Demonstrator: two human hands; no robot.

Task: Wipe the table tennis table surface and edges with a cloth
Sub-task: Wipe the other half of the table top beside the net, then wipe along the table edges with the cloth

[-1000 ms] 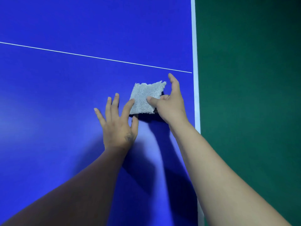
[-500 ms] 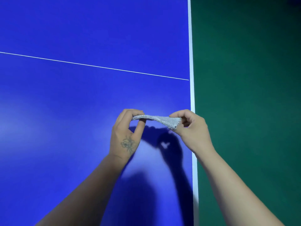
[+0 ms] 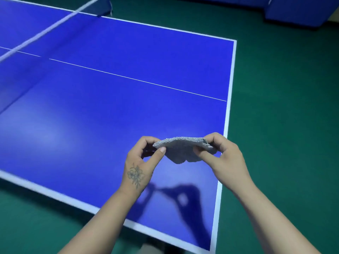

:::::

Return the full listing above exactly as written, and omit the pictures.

Demonstrator: two human hands; no robot.

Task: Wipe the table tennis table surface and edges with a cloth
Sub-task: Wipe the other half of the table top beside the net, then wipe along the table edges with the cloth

[-1000 ms] 
[-500 ms] 
[+0 ms] 

The answer to this exercise has been fully stated.